A tuple with the sample distance for each dimension.

class pirt.PointSet

The PointSet class can be used to represent sets of points or vectors, as well as singleton points. The dimensionality of the vectors in the pointset can be anything, and the dtype can be any of those supported by numpy.

This class inherits from np.ndarray, which makes it very flexible; you can threat it as a regular array, and also pass it to functions that require a numpy array. The shape of the array is NxD, with N the number of points, and D the dimensionality of each point.

This class has a __repr__ that displays a pointset-aware description. To see the underlying array, use print, or use pointset[…] to convert to a pure numpy array.

Parameters:
input : various

If input is in integer, it specifies the dimensionality of the array, and an empty pointset is created. If input is a list, it specifies a point, with which the pointset is initialized. If input is a numpy array, the pointset is a view on that array (ndim must be 2).

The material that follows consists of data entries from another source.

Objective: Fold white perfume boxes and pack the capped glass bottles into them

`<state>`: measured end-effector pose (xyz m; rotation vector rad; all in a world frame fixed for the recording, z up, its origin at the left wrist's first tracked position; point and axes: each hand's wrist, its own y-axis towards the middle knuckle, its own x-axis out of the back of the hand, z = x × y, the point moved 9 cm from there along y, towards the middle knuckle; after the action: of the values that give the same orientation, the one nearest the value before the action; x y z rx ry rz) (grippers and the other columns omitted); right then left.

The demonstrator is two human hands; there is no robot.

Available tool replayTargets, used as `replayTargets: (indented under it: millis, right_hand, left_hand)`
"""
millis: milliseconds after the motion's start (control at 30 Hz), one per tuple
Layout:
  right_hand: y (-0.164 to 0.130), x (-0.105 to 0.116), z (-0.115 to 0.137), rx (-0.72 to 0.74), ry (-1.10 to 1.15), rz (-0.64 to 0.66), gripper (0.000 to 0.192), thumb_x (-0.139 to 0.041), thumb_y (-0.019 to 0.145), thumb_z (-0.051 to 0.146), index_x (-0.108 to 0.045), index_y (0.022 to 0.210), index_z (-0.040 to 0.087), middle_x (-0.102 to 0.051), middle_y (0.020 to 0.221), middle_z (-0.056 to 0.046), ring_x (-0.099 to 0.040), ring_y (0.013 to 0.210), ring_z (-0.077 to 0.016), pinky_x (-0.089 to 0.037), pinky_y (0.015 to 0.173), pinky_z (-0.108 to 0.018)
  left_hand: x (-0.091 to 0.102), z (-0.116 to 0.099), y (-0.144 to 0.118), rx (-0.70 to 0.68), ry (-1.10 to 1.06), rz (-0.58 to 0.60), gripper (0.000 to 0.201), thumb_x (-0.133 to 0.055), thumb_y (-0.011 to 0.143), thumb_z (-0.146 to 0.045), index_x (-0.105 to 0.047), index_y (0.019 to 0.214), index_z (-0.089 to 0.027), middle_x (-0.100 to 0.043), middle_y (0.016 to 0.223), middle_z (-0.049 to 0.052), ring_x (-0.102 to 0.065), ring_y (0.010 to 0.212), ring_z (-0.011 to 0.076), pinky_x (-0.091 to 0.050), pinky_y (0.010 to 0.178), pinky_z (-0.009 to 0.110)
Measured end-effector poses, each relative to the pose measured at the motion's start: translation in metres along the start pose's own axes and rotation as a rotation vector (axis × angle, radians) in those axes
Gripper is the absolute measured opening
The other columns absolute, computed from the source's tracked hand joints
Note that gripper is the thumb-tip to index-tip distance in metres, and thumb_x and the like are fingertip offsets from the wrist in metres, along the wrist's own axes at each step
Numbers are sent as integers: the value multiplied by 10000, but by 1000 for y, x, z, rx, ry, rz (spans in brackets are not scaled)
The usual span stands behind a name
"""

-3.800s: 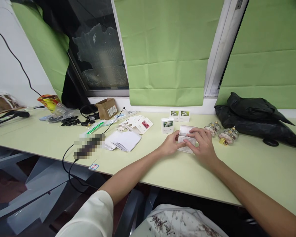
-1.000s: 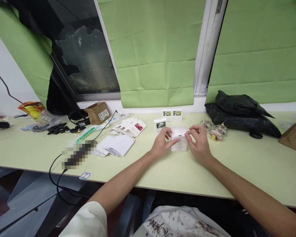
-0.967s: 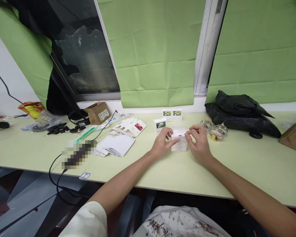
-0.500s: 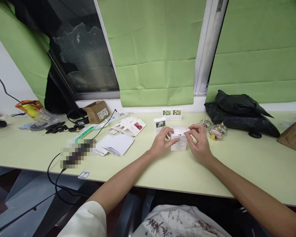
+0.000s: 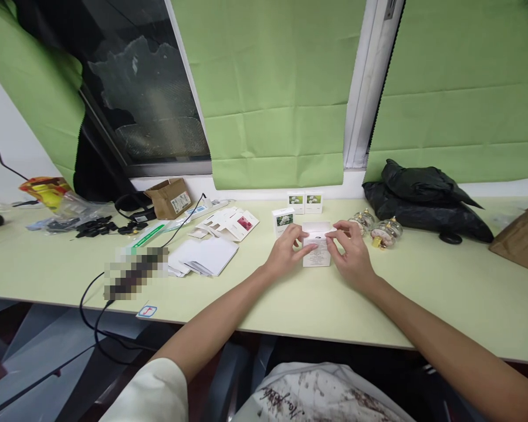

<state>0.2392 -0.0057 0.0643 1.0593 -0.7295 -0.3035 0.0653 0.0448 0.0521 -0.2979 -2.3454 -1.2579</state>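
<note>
A small white carton (image 5: 317, 255) with printed text on its front stands on the table, its top flap raised at the back. My left hand (image 5: 287, 249) grips the carton's left side, thumb across the front and fingers by the upper left corner. At the upper right corner, my right hand (image 5: 351, 251) pinches the edge with thumb and fingers. Just behind my left hand stands a white box with a flower picture (image 5: 284, 220). Two similar boxes (image 5: 305, 203) sit side by side against the wall.
Flattened cartons (image 5: 226, 224) and folded white sheets (image 5: 209, 255) lie to the left. Ornate glass bottles with gold parts (image 5: 386, 233) and black plastic bags (image 5: 422, 199) are on the right. An open cardboard box (image 5: 169, 198), black pieces and cables occupy the far left.
My right hand has closed in slightly on the carton's upper right corner. The whole view has shifted a little; the other things stay put.
</note>
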Motion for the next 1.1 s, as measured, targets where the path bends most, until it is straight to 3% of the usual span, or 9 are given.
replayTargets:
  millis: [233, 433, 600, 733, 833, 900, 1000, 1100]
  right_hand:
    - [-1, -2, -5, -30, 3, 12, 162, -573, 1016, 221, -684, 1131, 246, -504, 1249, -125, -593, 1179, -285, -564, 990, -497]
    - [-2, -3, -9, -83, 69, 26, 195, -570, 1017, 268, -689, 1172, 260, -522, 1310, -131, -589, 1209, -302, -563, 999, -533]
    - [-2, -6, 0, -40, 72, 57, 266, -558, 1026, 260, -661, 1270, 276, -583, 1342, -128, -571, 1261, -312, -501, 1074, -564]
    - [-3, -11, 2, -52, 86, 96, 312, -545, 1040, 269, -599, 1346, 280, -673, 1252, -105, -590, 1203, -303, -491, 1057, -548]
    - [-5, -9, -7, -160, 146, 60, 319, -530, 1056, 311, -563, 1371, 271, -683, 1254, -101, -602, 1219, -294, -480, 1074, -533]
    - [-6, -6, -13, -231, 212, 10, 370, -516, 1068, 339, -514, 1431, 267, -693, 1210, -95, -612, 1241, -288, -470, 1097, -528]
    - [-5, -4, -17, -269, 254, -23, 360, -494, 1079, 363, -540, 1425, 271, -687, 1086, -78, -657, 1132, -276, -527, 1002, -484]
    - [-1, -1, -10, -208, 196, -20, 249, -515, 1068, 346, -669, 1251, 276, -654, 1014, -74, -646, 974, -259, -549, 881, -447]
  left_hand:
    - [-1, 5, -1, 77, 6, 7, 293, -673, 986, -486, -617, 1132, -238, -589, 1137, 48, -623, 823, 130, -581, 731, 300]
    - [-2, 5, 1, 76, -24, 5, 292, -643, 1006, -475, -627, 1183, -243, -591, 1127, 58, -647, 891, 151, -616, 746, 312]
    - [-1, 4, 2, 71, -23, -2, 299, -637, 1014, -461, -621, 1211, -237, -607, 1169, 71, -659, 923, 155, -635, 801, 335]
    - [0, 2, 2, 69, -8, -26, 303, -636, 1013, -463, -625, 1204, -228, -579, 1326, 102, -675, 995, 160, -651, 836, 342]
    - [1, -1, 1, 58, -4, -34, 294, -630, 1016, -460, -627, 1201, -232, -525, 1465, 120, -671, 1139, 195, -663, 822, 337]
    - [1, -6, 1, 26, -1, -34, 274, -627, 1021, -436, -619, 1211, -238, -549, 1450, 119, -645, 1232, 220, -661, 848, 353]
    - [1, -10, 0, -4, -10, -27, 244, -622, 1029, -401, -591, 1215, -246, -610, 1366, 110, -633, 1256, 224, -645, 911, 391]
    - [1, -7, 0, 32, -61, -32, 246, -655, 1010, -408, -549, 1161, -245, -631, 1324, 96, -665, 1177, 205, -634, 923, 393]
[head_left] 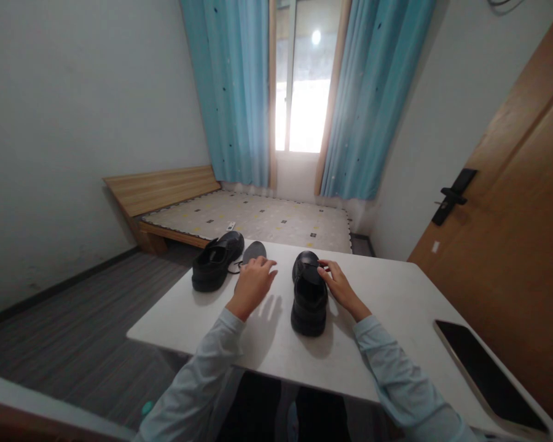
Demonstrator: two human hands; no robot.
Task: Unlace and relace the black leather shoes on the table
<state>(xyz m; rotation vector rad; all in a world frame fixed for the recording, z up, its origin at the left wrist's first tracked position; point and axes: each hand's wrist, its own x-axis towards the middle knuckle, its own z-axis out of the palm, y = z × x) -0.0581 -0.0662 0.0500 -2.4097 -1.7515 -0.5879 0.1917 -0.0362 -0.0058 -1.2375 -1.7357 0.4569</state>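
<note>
The person sits at a white table (pixel 387 294) with two black shoes set out on it. The right hand (pixel 338 283) rests on the nearer shoe (pixel 309 301), which stands upright near the middle of the table with its heel toward the person; the fingertips are closed lightly on the upper edge of its opening, at the tongue or collar, though the exact part pinched cannot be told. The left hand (pixel 253 283) hovers over the table between the two shoes, fingers loosely spread and curled downward, holding nothing; its fingertips are just beside a dark insole (pixel 253 250) that lies flat on the table. The second shoe (pixel 216 260) stands at the far left corner of the table, its lace trailing toward the insole. The step in hand appears to be preparation of the nearer shoe, with the opening being steadied or widened by the right hand. The next move would likely require the left hand to close on the insole, lift it clear of the lace, and align it with the opening while the right hand keeps the shoe from sliding. A dark phone (pixel 486 368) lies at the right table edge, well apart.
</note>
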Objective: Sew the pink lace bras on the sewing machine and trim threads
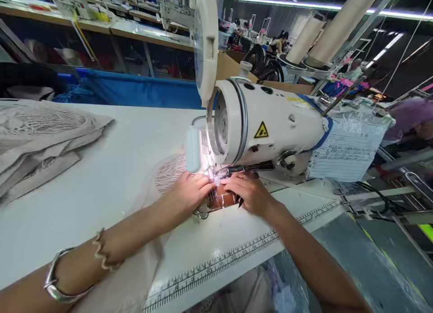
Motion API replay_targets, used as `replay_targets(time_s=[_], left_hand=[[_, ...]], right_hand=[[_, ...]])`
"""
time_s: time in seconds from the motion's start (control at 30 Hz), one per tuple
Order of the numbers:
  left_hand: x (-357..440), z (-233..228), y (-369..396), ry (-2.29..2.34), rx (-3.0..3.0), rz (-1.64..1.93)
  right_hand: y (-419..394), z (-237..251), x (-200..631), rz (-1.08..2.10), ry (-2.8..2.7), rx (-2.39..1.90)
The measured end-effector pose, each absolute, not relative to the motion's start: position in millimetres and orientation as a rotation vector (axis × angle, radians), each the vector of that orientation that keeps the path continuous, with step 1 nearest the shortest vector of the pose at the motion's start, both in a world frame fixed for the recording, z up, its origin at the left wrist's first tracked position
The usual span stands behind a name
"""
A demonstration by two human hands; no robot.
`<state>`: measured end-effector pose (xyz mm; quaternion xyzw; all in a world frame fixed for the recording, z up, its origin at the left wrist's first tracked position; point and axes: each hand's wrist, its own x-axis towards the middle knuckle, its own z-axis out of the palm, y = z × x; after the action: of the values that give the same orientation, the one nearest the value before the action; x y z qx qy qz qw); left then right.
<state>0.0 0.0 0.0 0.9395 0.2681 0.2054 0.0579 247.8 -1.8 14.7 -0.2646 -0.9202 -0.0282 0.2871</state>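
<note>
A white sewing machine (270, 121) stands on the table, its needle area lit brightly. Pale beige sheer fabric with a lacy, stringy pattern (169, 173) runs under the needle area and drapes left toward the table's front edge. My left hand (192, 191) lies at the left of the needle, fingers together and pinching the fabric's edge. Just right of the needle, my right hand (250, 193) has its fingertips close to the work. A small dark pointed tool (241, 202) sticks out below its curled fingers; the rest is hidden by the palm.
Stacked beige fabric pieces (43, 141) lie on the left of the white table (135, 128). A printed ruler strip (223, 259) follows the front edge. Thread cones (304, 40) stand behind the machine, above a handwritten sheet (345, 146). A blue cloth bin (142, 89) lies beyond the table.
</note>
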Motion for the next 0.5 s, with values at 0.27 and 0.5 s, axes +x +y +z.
replay_targets(time_s=[0.27,0.5], left_hand=[[3.0,5.6,-0.5,0.863,2.810,0.624],[2.4,3.5,-0.3,0.865,2.907,0.590]], right_hand=[[-3.7,12.1,248.5,-0.026,-2.513,-0.805],[-2.7,12.4,248.2,-0.043,-2.548,-0.804]])
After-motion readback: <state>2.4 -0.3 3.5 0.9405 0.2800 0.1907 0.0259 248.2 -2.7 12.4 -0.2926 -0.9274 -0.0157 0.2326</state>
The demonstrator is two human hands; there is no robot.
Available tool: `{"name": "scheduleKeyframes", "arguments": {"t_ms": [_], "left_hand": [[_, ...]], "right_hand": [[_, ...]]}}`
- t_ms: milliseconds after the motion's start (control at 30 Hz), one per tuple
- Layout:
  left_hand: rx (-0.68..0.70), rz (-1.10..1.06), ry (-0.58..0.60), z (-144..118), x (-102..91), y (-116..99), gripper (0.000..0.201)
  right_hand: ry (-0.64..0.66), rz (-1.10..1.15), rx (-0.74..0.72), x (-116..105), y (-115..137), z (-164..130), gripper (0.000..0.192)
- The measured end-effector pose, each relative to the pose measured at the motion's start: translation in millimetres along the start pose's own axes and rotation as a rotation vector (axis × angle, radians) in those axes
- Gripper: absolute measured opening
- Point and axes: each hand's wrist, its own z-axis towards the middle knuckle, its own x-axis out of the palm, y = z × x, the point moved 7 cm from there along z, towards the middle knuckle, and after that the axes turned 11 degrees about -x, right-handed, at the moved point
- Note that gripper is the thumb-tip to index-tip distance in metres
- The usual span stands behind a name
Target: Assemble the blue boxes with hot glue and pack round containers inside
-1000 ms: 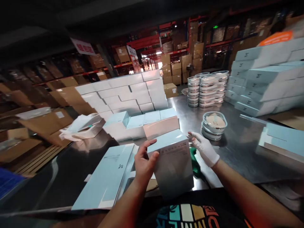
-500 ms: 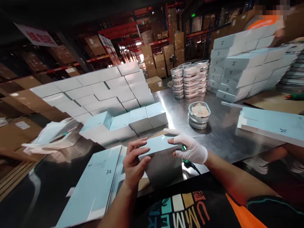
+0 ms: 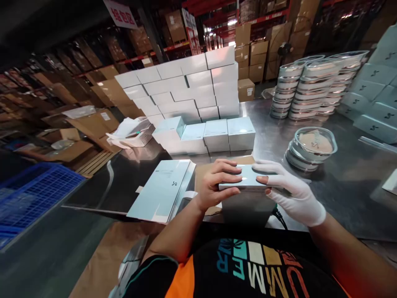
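Observation:
A pale blue box (image 3: 246,171) is held level in front of my body, between both hands. My left hand (image 3: 215,184), bare, grips its left end with fingers over the top and thumb on the near side. On its right end lies my right hand (image 3: 293,192) in a white glove with some bare fingertips, thumb also at the near side. Left of the box is a pile of flat, pale blue folded cartons (image 3: 158,188) with a black mark. Brown cardboard (image 3: 201,176) shows partly under my left hand. A black cable (image 3: 279,217) lies below my right hand.
A wall of stacked white boxes (image 3: 186,89) stands behind a row of pale blue boxes (image 3: 215,128). Clear oval containers (image 3: 314,142) sit at the right, with taller stacks (image 3: 316,89) behind. A white basket (image 3: 139,134) and a blue crate (image 3: 34,196) are at the left.
The view has turned to the right-hand side less and the left more, so everything appears shifted right. Both hands still hold the box, fingers now lying further over its top.

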Motion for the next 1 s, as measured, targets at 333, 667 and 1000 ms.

dtype : dtype descrsiption

The data type of the numpy array. If not given, the result will be float32.

angle(self, *p)

Calculate the angle (in radians) between two vectors. For 2D uses the arctan2 method so the angle has a sign. For 3D the angle is the smallest angles between the two vectors.

If no point is given, the angle is calculated relative to the positive x-axis.

angle2(self, *p)

Calculate the angle (in radians) of the vector between two points.

Say we have p1=(3,4) and p2=(2,1). p1.angle(p2) returns the difference of the angles of the two vectors: 0.142 = 0.927 - 0.785

p1.angle2(p2) returns the angle of the difference vector (1,3): p1.angle2(p2) == (p1-p2).angle()

append(self, *p)

Append a point to this pointset. One can give the elements of the points as separate arguments. Alternatively, a tuple or numpy array can be given.

can_resize

Whether points can be appended to/removed from this pointset. This can be False if the array does not own its own data or when it is not contiguous. In that case, one should make a copy first.

contains(self, *p)

Check whether the given point is already in this set.

cross(self, *p)

Calculate the cross product of two 3D vectors. Given two vectors, returns the vector that is orthogonal to both vectors. The right hand rule is applied; this vector is the middle finger, the argument the index finger, the returned vector points in the direction of the thumb.

distance(self, *p)

Calculate the Euclidian distance between two points or pointsets. Use norm() to calculate the length of a vector.

dot(self, *p)

Calculate the dot product of two pointsets. The dot product is the standard inner product of the orthonormal Euclidean space. The sizes of the point sets should match, or one point set should be singular.

extend(self, data)

Extend the point set with more points. The shape[1] of the given data must match with that of this array.

insert(self, index, *p)

Insert a point at the given index.

norm(self)

Calculate the norm (length) of the vector. This is the same as the distance to the origin, but implemented a bit faster.

normal(self)

Calculate the normalized normal of a vector. Use (p1-p2).normal() to calculate the normal of the line p1-p2. Only works on 2D points. For 3D points use cross().

normalize(self)

Return normalized vector (to unit length).

pop(self, index=-1)

Remove and returns a point from the pointset. Removes the last by default (which is more efficient than popping from anywhere else).

ravel([order])

Return a flattened array.

Refer to numpy.ravel for full documentation.

See also

numpy.ravel
equivalent function
ndarray.flat
a flat iterator on the array.
remove(self, *p, **kwargs)

Remove the given point from the point set. Produces an error if such a point is not present. If the keyword argument all is given and True, all occurances of that point are removed. Otherwise only the first occurance is removed.